Un mot sur les mariages forcés ? L’excision ? Le voile imposé aux fillettes ?@SudRadio pic.twitter.com/rp5nmWDfKx
— Julien ODOUL (@JulienOdoul) April 27, 2026
L’inusable Sandrine Rousseau se rapproche toujours plus des comptes parodiques qu’on lui consacre. Docteur en sciences économiques et député verte, elle s’est spécialisée sur le marché du féminisme et se risque à ce titre à porter un jugement (négatif, forcément) sur l’Eglise catholique, coupable selon elle de misogynie systémique. Dans ce « boys club », il n’y a pas une femme « qui a le droit d’être évêque, qui a le droit d’être prêtre, qui a le droit d’entrer dans la hiérarchie », etc. En matière de misogynie comparée des religions, l’élu du RN Julien Odoul lui a rappelé qu’on n’y impose pas le voile aux fillettes, ni l’excision, et qu’il n’y existe pas de mariage forcé. Peine perdue, Mme Rousseau récite le catéchisme cathophobe en vogue à gauche.
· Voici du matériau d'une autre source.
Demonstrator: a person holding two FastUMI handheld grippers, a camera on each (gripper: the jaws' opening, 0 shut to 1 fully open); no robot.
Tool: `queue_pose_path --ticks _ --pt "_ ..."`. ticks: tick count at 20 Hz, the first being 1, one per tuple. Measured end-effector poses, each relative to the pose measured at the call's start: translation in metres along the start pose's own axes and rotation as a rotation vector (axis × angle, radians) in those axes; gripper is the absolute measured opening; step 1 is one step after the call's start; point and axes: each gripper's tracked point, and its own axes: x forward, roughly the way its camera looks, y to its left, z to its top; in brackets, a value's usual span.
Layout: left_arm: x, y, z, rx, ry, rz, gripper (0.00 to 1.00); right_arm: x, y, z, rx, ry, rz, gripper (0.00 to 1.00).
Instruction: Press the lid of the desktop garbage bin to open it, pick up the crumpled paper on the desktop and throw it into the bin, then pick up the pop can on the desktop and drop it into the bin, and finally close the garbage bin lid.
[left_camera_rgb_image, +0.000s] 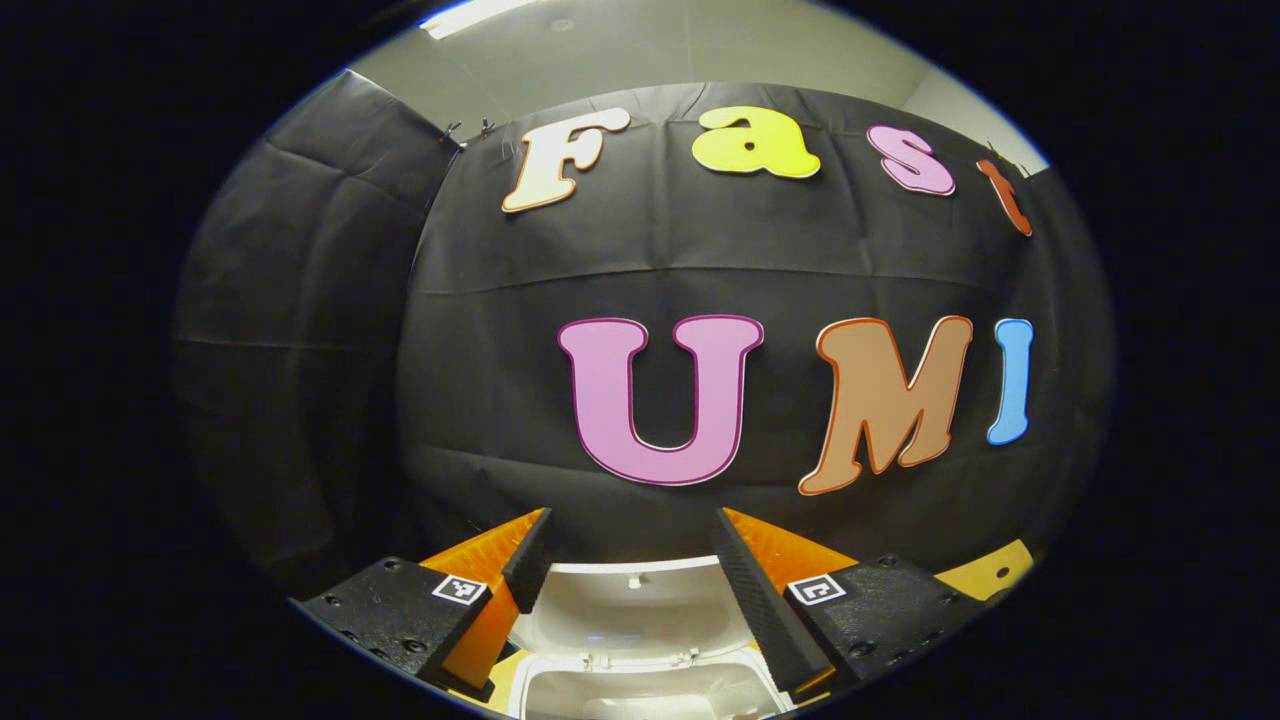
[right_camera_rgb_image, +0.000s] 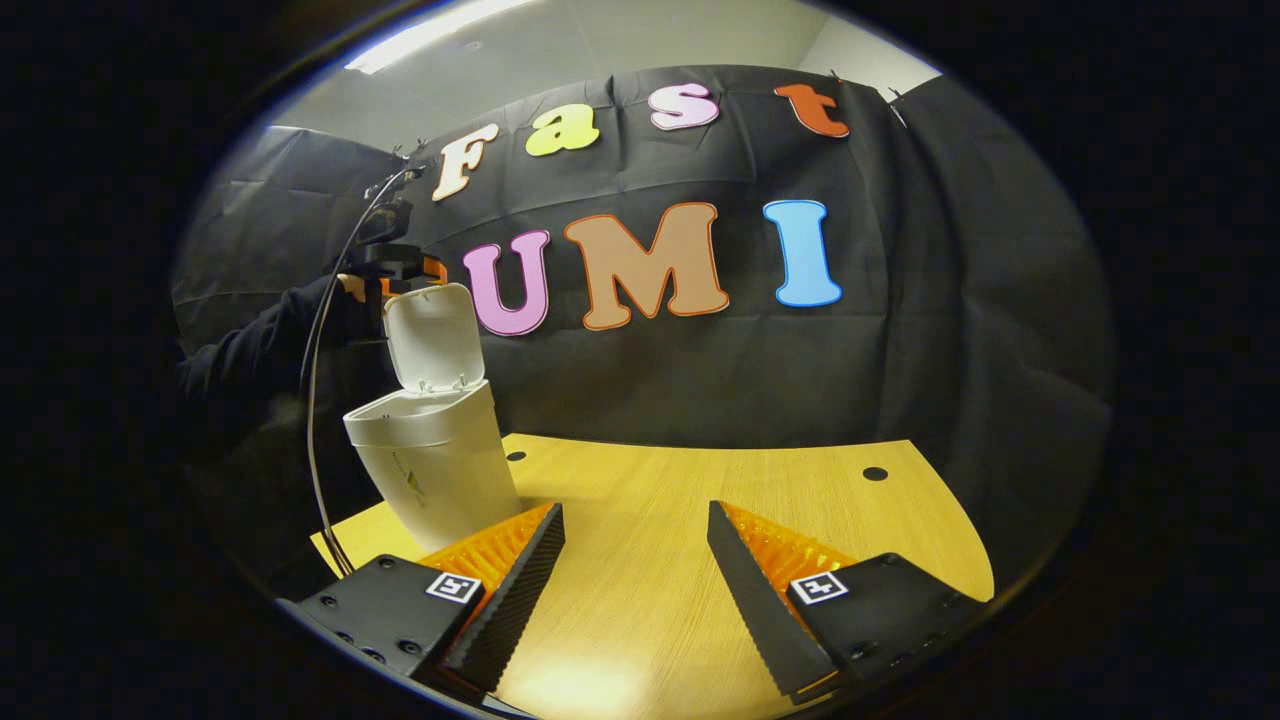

Un autre intellectuel socialiste, Michel Rocard, naguère Premier ministre, se fondant sur la vieille bévue d’un polémiste protestant à propos du concile de Soissons, répétait que, selon l’Eglise, la femme n’a pas d’âme. En plein vingtième siècle ! Alors que ladite Eglise a proclamé la Vierge Marie Mère de Dieu, et reconnu des femmes pour premiers témoins de la résurrection du Christ ! Ce qui frappe chez certaines élites, c’est moins leur sectarisme que leur ignorance.